For the video version of this post, click here.

Naltrexone is naloxone’s longer-acting cousin. The oral formulation has a half-life of around four hours, and there have been several studies examining the use of this drug to treat opiate addiction. But overall the results have been disappointing. Skipping a dose is simply too easy.

But we may have a new weapon in the fight against opioid abuse in the form of extended-release naltrexone, a depot injection that lasts roughly a month. A randomized trial appearing in the New England Journal of Medicine examined the efficacy of this agent in a group of previously incarcerated individuals with opioid dependence. Needless to say, this group is at high-risk of relapse.
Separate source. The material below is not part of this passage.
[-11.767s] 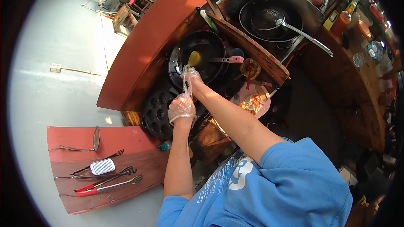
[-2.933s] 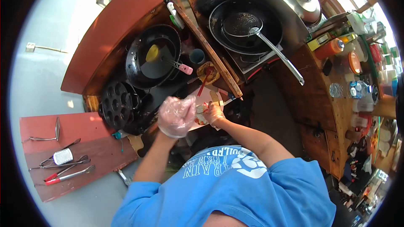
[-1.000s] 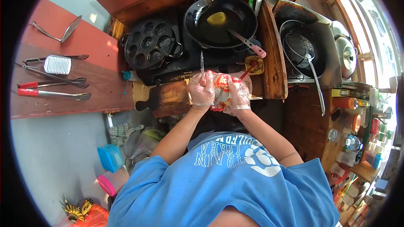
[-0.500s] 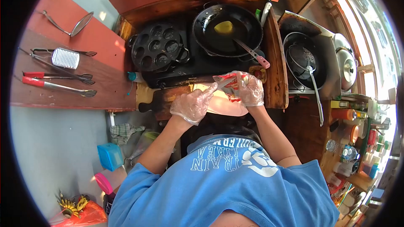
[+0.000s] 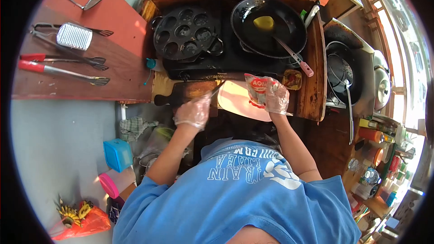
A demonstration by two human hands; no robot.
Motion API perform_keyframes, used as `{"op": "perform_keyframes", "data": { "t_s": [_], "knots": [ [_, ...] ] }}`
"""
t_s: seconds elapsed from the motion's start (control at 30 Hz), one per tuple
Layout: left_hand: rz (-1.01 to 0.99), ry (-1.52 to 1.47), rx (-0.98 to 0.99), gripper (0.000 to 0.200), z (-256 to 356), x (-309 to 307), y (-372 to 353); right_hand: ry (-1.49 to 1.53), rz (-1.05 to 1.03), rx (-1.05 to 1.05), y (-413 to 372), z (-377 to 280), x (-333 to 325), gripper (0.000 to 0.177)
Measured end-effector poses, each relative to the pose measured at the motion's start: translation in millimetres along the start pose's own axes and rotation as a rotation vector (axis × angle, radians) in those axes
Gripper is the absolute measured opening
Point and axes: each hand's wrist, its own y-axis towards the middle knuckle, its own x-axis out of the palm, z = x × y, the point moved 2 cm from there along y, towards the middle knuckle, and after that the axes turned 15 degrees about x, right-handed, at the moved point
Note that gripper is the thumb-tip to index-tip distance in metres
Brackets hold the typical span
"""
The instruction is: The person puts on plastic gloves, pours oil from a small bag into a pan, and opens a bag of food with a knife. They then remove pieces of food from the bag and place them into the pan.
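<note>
My left hand (image 5: 193, 112), in a clear plastic glove, is closed around a knife (image 5: 218, 88) and slightly blurred. Its blade points up and right, over the edge between the wooden board and the pink cutting board (image 5: 237, 101). On the right, my gloved right hand (image 5: 277, 98) grips a clear plastic packet (image 5: 257, 89) with red printing, held above the pink board. The packet and knife are apart. Partly under my left hand lies a dark wooden board (image 5: 183, 92) with a handle.
Behind the boards, a stove carries a round-welled pan (image 5: 183, 34) and a wok (image 5: 289, 18) holding a yellow lump (image 5: 263, 23) and a pink-handled utensil (image 5: 306, 68). Tongs (image 5: 68, 73) and a grater (image 5: 74, 37) lie left. Another pan (image 5: 339, 72) stands right.
My left hand has moved left with the knife, away from the packet. The packet, bunched between both hands before, now hangs from my right hand alone. The view has shifted slightly.
</note>
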Motion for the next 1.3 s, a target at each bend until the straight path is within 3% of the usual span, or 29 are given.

In this open-label trial, 153 individuals received monthly injections of extended-release naltrexone for six months, and 155 received what you might call usual care (basically counseling and referral to community support programs). The primary outcome was time to relapse – defined, liberally in my opinion, as ten days of self-reported opioid use or two consecutive positive bimonthly urine specimens.

And relapse rates were high – 43% in the extended-release naltrexone group and 64% in the usual care group. Still, that difference translates into a number needed to treat of 5 – meaning this drug is actually pretty efficacious.

Though time to relapse was the primary outcome, I was more interested in some of the ancillary measures. For instance, there was no difference in the re-incarceration rate in the two groups: both were around 25%. Naltrexone has also been advocated as a drug that might curb binge-drinking, but there was no difference in self-reported heavy drinking which occurred in about 15% of both groups.

After six months, naltrexone injections were stopped, but the participants were followed out for a year after that. Without the injections, the relapse rate in the treatment group quickly caught up with the usual care group. This drug may be a long-term proposition.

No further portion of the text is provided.